O Ministério da Saúde iniciou a liberação de mosquitos Aedes aegypti machos estéreis na aldeia Cimbres, em Pesqueira (PE). Já foram soltos 50 mil insetos para fortalecer o controle de arboviroses na região. A estratégia impede que os mosquitos se reproduzam com fêmeas, reduzindo a transmissão de vírus.
A técnica, chamada Inseto Estéril por Irradiação (TIE), será aplicada em territórios indígenas. Segundo a pasta, a liberação semanal deve ultrapassar 200 mil mosquitos estéreis nas fases seguintes, ampliando a atuação para outras regiões.

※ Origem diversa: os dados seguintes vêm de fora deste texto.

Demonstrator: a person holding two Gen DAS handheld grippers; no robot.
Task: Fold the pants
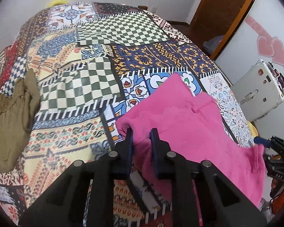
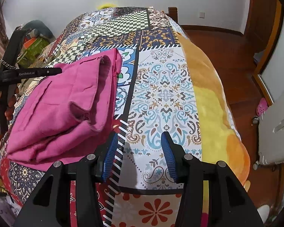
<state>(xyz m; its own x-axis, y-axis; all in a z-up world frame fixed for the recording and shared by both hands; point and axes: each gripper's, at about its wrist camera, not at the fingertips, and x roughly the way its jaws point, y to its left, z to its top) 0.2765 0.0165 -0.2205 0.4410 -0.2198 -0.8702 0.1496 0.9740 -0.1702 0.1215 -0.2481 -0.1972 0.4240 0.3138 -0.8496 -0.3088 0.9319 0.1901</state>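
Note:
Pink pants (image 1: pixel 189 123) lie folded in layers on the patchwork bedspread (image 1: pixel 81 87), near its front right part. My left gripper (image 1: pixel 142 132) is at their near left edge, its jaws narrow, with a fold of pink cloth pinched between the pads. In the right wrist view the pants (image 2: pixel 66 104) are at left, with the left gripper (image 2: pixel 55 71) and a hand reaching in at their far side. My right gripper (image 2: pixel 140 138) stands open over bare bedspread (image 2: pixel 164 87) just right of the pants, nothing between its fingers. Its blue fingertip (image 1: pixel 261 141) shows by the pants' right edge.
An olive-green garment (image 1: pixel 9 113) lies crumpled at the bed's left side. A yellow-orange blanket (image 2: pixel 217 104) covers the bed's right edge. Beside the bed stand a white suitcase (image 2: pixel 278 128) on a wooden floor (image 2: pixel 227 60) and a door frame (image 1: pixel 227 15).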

Aldea Cimbres receberá o embate inicial, com expansão prevista para Guarita, em Tenente Portela (RS), e áreas indígenas de Porto Seguro e Itamaraju (BA). O monitoramento acompanhará os impactos na população de Aedes aegypti.
Avanço da TIE e locais
O investimento inicial soma 1,5 milhão de reais, cobrindo produção, logística e monitoramento. A continuidade depende de avaliação técnica e dos resultados obtidos pelas equipes envolvidas. Dados servirão para analisar mudanças nos casos de dengue, Zika e chikungunya.
Investimento e avaliação
A técnica utiliza mosquitos machos esterilizados por radiação, que não geram descendentes ao acasalar com fêmeas. O método não envolve inseticidas, nem oferece riscos à saúde ou ao meio ambiente, segundo o Ministério. Os resultados vão orientar futuras decisões sobre a expansão.